• What the exercise asks
Reprint the entire listing exactly.
Information supplied below:
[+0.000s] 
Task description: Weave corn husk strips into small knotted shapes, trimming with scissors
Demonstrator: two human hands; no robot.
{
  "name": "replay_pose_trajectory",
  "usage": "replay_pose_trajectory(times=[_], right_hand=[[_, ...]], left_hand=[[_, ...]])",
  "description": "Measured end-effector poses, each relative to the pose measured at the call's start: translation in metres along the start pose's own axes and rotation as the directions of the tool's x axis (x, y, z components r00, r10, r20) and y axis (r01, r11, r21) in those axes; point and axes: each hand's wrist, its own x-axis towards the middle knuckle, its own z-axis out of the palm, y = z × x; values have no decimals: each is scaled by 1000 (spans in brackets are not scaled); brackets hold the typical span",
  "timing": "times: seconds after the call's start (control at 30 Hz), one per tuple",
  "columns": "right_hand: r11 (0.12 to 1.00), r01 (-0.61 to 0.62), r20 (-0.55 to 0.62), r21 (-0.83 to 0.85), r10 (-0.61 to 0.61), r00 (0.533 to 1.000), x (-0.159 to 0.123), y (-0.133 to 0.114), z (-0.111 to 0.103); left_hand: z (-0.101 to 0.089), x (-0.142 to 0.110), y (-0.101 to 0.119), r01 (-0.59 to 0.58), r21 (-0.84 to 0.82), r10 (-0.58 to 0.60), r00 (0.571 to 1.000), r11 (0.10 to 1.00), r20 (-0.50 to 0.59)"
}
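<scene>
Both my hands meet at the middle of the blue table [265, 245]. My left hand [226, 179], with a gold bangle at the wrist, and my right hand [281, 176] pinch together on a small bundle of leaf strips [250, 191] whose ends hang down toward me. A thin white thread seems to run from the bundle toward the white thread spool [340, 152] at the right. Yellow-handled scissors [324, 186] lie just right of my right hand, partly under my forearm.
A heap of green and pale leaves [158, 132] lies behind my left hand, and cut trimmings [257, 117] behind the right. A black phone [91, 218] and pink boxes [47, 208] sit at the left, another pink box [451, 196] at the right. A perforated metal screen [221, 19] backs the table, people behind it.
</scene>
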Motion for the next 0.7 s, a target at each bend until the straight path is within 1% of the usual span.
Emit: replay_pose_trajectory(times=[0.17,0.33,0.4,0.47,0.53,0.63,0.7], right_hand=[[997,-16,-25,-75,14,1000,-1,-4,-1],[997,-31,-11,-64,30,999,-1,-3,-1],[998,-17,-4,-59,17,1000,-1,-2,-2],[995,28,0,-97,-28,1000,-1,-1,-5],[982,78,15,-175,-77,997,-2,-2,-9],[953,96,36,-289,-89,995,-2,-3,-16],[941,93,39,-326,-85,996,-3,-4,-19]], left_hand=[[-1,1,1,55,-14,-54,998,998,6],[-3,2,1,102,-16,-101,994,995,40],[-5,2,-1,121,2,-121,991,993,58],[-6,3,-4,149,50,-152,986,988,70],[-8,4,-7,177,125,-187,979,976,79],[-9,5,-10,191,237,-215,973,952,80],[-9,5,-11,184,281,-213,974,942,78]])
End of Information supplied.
• Answer to this task
[+0.000s] 
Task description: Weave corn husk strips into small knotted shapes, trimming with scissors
Demonstrator: two human hands; no robot.
{
  "name": "replay_pose_trajectory",
  "usage": "replay_pose_trajectory(times=[_], right_hand=[[_, ...]], left_hand=[[_, ...]])",
  "description": "Measured end-effector poses, each relative to the pose measured at the call's start: translation in metres along the start pose's own axes and rotation as the directions of the tool's x axis (x, y, z components r00, r10, r20) and y axis (r01, r11, r21) in those axes; point and axes: each hand's wrist, its own x-axis towards the middle knuckle, its own z-axis out of the palm, y = z × x; values have no decimals: each is scaled by 1000 (spans in brackets are not scaled); brackets hold the typical span",
  "timing": "times: seconds after the call's start (control at 30 Hz), one per tuple",
  "columns": "right_hand: r11 (0.12 to 1.00), r01 (-0.61 to 0.62), r20 (-0.55 to 0.62), r21 (-0.83 to 0.85), r10 (-0.61 to 0.61), r00 (0.533 to 1.000), x (-0.159 to 0.123), y (-0.133 to 0.114), z (-0.111 to 0.103); left_hand: z (-0.101 to 0.089), x (-0.142 to 0.110), y (-0.101 to 0.119), r01 (-0.59 to 0.58), r21 (-0.84 to 0.82), r10 (-0.58 to 0.60), r00 (0.571 to 1.000), r11 (0.10 to 1.00), r20 (-0.50 to 0.59)"
}
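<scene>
Both my hands meet at the middle of the blue table [265, 245]. My left hand [226, 179], with a gold bangle at the wrist, and my right hand [281, 176] pinch together on a small bundle of leaf strips [250, 191] whose ends hang down toward me. A thin white thread seems to run from the bundle toward the white thread spool [340, 152] at the right. Yellow-handled scissors [324, 186] lie just right of my right hand, partly under my forearm.
A heap of green and pale leaves [158, 132] lies behind my left hand, and cut trimmings [257, 117] behind the right. A black phone [91, 218] and pink boxes [47, 208] sit at the left, another pink box [451, 196] at the right. A perforated metal screen [221, 19] backs the table, people behind it.
</scene>
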Motion for the next 0.7 s, a target at each bend until the straight path is within 1% of the usual span.
Emit: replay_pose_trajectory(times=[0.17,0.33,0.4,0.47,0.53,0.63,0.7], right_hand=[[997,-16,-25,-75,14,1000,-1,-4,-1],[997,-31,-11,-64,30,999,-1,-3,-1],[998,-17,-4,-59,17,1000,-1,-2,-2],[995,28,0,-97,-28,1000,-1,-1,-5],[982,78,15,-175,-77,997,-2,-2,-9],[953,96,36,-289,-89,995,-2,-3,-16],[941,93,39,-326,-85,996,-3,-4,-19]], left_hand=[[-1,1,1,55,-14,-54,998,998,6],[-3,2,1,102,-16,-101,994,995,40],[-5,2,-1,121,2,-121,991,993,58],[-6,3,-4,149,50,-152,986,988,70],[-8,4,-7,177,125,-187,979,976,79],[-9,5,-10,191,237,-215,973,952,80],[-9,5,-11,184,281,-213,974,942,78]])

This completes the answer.